The monument is situated approximately one third of the way up the northern
slope of Loft Hill. The ground slopes away sharply to the north and east,
affording a clear view along the Trowup Burn. The farmstead comprises a
sub-circular area of 35m by 34m enclosed by a single bank of stone and earth
up to 5m wide and 0.7m high. A short section of quarry ditch, up to 2m wide
and 0.5m deep, surrounds the bank to the south. The interior is scooped into
the hillside on the south side to a depth of c.2.5m. The level surface
provided by the scooping is further extended by the addition of a raised earth
platform. The platform covers the southern one third of the interior and
stands up to 0.75m high, the surface of this platform appears undisturbed and
may have held the timber foundations of prehistoric buildings.
A post and wire fence runs along the west edge of the site. This is excluded
from the scheduling although the ground beneath it is included.

The site of the monument is shown on the attached map extract.
It includes a 2 metre boundary around the archaeological features,
considered to be essential for the monument's support and preservation.

Source: Historic England

Reasons for Scheduling

In Cumbria and Northumberland several distinctive types of native settlements
dating to the Roman period have been identified. The majority were small, non-
defensive, enclosed homesteads or farms. In many areas they were of stone
construction, although in the coastal lowlands timber-built variants were also
common.
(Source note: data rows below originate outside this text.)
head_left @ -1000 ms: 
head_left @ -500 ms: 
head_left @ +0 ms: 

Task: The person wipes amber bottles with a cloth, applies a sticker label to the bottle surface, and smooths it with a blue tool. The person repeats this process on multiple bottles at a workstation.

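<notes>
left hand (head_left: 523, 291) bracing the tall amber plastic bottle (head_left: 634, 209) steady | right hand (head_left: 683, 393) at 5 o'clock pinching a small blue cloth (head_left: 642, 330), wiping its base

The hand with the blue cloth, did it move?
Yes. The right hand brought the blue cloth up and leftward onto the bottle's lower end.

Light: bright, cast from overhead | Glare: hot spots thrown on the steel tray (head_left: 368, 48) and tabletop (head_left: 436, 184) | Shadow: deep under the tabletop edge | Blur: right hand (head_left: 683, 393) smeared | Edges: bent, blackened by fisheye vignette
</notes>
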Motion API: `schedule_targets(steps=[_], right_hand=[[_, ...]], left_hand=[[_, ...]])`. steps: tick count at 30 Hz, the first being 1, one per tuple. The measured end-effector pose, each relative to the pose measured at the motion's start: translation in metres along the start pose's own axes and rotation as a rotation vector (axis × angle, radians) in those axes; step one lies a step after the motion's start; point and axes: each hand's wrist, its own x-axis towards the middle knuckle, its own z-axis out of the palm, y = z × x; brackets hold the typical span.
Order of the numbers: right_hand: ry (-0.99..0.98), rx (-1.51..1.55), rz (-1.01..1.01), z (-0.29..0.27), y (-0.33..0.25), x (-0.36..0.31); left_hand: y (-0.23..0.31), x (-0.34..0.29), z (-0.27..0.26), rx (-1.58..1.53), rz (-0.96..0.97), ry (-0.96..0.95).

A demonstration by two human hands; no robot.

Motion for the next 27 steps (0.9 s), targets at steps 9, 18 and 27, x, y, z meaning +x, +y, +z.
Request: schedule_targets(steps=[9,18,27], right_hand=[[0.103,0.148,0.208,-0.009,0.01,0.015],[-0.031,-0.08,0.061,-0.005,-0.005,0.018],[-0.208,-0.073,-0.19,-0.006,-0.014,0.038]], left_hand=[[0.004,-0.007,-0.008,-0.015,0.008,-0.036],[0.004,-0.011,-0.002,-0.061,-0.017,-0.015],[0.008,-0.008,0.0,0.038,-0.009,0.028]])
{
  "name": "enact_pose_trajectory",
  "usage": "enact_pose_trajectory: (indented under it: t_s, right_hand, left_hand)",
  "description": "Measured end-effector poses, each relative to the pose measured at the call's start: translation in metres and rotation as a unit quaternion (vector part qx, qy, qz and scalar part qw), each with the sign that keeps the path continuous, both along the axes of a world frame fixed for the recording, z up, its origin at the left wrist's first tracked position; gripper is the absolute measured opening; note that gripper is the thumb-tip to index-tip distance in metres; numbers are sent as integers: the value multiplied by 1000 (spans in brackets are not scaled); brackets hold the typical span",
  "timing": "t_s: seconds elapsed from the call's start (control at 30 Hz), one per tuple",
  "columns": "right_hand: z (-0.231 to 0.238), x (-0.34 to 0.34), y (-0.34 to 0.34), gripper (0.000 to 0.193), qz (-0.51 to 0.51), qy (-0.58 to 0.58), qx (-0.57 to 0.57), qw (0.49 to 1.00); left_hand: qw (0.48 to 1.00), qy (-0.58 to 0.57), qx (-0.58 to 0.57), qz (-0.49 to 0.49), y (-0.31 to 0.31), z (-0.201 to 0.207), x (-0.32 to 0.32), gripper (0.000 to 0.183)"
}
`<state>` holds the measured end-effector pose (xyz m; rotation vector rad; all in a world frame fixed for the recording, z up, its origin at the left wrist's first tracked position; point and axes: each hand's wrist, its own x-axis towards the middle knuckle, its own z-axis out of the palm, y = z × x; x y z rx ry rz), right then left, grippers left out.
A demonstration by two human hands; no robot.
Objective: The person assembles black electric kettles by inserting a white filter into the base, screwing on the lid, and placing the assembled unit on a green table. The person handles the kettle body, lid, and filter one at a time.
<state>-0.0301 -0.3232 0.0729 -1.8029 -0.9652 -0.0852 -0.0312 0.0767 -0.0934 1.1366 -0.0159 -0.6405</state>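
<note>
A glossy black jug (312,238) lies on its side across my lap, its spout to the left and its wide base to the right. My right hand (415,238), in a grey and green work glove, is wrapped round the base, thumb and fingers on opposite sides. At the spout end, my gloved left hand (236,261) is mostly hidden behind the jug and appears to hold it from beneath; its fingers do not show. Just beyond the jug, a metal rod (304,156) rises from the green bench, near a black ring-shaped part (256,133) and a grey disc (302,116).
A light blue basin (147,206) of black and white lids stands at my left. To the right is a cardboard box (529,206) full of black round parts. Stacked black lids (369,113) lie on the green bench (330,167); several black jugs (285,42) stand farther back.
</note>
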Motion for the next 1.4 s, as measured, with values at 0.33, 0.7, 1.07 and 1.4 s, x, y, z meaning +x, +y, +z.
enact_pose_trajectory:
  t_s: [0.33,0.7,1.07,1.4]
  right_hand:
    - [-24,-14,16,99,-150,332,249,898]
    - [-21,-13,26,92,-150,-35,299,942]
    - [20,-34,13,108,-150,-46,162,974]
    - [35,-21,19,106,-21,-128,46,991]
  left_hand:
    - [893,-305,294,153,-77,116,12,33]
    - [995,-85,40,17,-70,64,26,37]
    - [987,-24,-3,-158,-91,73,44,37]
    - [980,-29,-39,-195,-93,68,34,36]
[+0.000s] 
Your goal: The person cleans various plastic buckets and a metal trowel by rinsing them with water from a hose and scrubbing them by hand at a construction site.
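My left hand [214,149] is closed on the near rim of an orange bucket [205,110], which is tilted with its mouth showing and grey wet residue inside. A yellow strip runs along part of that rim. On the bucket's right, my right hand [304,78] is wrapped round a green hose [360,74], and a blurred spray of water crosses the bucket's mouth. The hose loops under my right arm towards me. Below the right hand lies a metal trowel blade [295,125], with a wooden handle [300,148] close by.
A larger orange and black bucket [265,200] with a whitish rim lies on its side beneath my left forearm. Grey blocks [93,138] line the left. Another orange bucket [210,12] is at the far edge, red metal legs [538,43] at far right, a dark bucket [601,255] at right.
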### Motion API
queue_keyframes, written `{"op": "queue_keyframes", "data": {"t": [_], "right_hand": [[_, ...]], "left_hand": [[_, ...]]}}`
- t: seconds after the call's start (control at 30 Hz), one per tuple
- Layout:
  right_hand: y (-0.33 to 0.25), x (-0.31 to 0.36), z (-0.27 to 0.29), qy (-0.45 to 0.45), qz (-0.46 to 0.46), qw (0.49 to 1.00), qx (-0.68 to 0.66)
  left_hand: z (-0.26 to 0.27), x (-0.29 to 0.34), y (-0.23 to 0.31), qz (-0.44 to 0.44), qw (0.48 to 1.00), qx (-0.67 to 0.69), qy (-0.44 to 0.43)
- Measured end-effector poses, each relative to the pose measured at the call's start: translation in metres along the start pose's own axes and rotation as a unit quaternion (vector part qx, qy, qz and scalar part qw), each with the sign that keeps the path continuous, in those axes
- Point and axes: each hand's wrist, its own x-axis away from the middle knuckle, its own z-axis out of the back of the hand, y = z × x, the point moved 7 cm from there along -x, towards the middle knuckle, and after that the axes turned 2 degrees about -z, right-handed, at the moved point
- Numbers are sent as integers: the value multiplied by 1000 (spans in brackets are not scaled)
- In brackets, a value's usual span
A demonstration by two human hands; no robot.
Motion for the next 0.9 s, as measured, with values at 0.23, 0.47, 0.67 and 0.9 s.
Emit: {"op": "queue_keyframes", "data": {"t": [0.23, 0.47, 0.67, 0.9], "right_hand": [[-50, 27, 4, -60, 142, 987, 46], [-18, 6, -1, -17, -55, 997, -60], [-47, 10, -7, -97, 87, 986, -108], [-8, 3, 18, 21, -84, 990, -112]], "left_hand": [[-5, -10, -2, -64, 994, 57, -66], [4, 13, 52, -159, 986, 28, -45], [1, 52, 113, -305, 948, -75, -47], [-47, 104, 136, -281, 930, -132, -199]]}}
In much of Northumberland, especially in the Cheviots, the enclosures
were curvilinear in form. Further south a rectangular form was more common.
Elsewhere, especially near the Scottish border, another type occurs where the
settlement enclosure was `scooped' into the hillslope. Frequently the
enclosures reveal a regularity and similarity of internal layout. The standard
layout included one or more stone round-houses situated towards the rear of
the enclosure, facing the single entranceway. In front of the houses were
pathways and small enclosed yards. Homesteads normally had only one or two
houses, but larger enclosures could contain as many as six. At some sites the
settlement appears to have grown, often with houses spilling out of the main
enclosure and clustered around it. At these sites up to 30 houses may be
found. In the Cumbrian uplands the settlements were of less regimented form
and unenclosed clusters of houses of broadly contemporary date are also known.
These homesteads were being constructed and used by non-Roman natives
throughout the period of the Roman occupation. Their origins lie in settlement
forms developed before the arrival of the Romans. These homesteads are common
throughout the uplands where they frequently survive as well-preserved
earthworks. In lowland coastal areas they were also originally common,
although there they can frequently only be located through aerial photography.
All homestead sites which survive substantially intact will normally be
identified as nationally important.

The enclosure south west of Trowupburn is a well preserved example of a Roman
period native farmstead. The exterior bank, interior scoop and building
platform are all clearly visible. The site is situated within an area of
clustered archaeological sites of high quality and forms part of a wider
archaeological landscape. It will contribute significantly to the study of the
wider settlement pattern of this period.